Sprinter (formerly Klimentkip formerly Tonokip) and Teacup are the two leading firmware options right now.  They both support retraction, acceleration, heated beds, thermocouples, etc.  They're both in active development and things change fast.  As I've worked to get my mendel reliable, I've bounced back and forth.  Hence, I've learned a few lessons about each and the differences I need to make in my config to make each work.  All this is just from my experience.  If I got anything wrong, shoot me a comment and I'll fix it up.



  • M103 / M101  are deprecated codes but Teacup uses them to trigger the firmware based retraction.  Don't remove them through replace.csv
  • Firmware retraction is enabled by entering a non-zero number for E_STARTSTOP_STEPS.  I use 16X microstepping and about 700 steps = 1mm of feedstock.  I wanted to retract about 3mm so 2000 is a reasonable number.
  • Teacup Firmware retraction and Skeinforge retraction don't play well together.  Disable SF by entering '0' in the mm to retract setting in the Dimension plugin.

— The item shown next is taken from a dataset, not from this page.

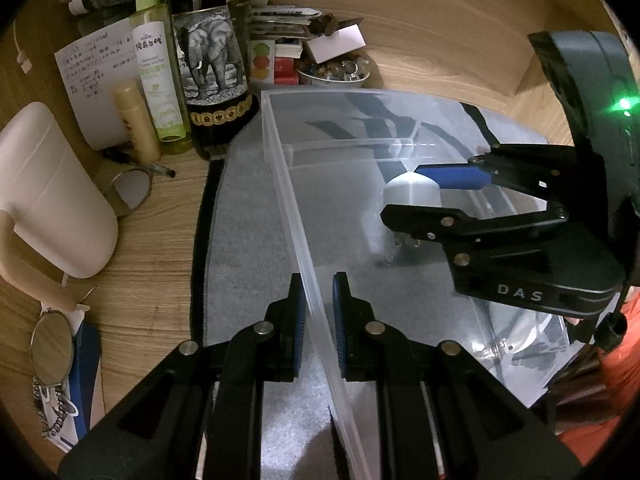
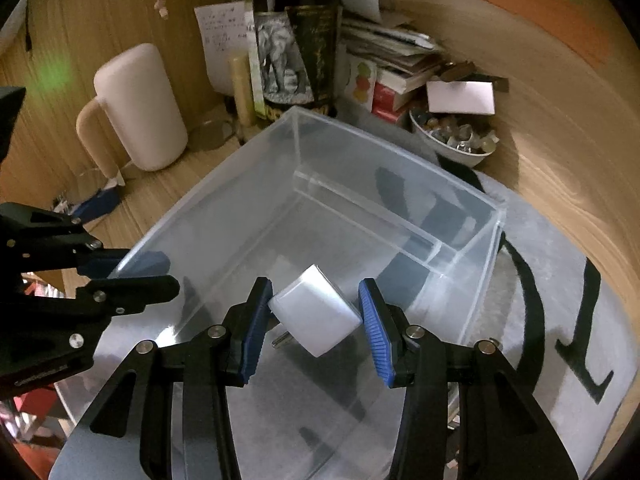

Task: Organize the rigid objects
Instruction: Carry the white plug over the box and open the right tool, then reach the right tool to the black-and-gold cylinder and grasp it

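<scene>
A clear plastic box point(image 2: 400, 168) sits on a grey mat. My left gripper point(image 1: 319, 320) is shut on the box's left wall point(image 1: 296, 216), one finger on each side of it. My right gripper point(image 2: 316, 320) is over the inside of the box, with a white plug adapter point(image 2: 316, 314) with metal prongs between its blue pads; the left pad touches it, the right pad stands slightly off. In the left wrist view the right gripper point(image 1: 404, 196) holds the adapter point(image 1: 412, 188) above the box floor. The left gripper also shows in the right wrist view point(image 2: 160, 276).
A dark wine bottle with an elephant label point(image 1: 212, 60), a green spray bottle point(image 1: 158, 72) and a beige tube point(image 1: 136, 120) stand behind the box. A white mug point(image 2: 140, 108), a bowl of trinkets point(image 2: 456, 136), stacked books point(image 2: 392, 56) and glasses point(image 1: 52, 344) surround it.
</scene>
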A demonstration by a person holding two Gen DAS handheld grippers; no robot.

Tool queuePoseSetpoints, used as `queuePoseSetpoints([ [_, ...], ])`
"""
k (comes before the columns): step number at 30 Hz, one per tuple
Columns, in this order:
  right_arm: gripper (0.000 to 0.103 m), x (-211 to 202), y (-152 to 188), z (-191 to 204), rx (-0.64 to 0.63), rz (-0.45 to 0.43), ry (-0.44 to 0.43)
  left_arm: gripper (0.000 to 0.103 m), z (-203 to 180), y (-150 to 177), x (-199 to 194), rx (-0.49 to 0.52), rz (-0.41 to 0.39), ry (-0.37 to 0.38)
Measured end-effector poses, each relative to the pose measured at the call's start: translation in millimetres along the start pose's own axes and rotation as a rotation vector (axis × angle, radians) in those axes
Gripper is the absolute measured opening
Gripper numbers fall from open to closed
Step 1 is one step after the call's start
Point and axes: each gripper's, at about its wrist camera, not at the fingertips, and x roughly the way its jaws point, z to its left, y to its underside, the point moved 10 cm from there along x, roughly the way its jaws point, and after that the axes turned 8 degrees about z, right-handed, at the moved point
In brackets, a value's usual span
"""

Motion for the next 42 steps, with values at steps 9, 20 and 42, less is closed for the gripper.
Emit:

  • Sprinter doesn't do retraction in firmware but handles the Skeinforge retraction well.
  • You must have your maximum feedrate for the E axis quite high.  In fact, you have to set it much higher than you can actually extrude.



  • Teacup uses G161 and G162 for homing.  The firmware doesn't pay attention to the switches at all during any other move so manually seeking the switches with a G1 or G0 move will fail.
  • When searching, Teacup will run at the axis maximum feedrate until it hits the switch.   Then it backs off, and searches a second time at the SEARCH_FEEDRATE.  This can be a little unnerving.


  • To home a single axis you try to move the axis in the direction of the switch farther than it could possibly go.  Something like G1 X-200 F1000 It will stop at the switch.  Then you do a G92 to set the position.
  • You can also use G28 to home all the axis, X, then Y, Then Z.   G28 doesn't take an axis parameter and must home all axis.  This doesn't work for me be cause I like to home my Z slightly below the bed height and then do a G92 with the offset to set the correct position.  The dump location where I can move the nozzle below the bed height isn't at X=0 Y=0, so I need to home X and Y, then move to the dump location and home Z.


  • Teacup wants distances in relative terms.  Set this on both the 'preface' and 'dimension' pages.
  • Sprinter seems to want to work in absolute numbers.

Other things

I haven't tried all these but noted them when I read them.  Might be useful to someone


  • A 10 uF capacitor across the thermistor contacts may help smooth out any noise.
  • Settings in the configuration.h file are intentionally conservative.  VERY conservative.  The expectation is that a person will change them and not that some base config will ALMOST work for everyone.  For example,  the acceleration default value is 10.  I ended up using 6000.  Like I said, VERY conservative.
  • If the result of STEPS_PER_MM_Z*MICROSTEPPING_Z is greater than 1000 then Teacup will ignore the MAXIMUM_FEEDRATE_Z setting.  This can Z to do things you don't want or to just stall.
  • you can change the pid factors stored in the eeprom using M130-M134, read source for details
  • M200 prints the status of the available endstops.






Daily moment of ‘Duh’.

I started seeing missed steps in my prints.  I haven't had this problem for a long time so I went through the basics of tuning up, lubricating moving parts, etc.  The problem remained.  I started printing test blocks and noticed the problem looked very regular.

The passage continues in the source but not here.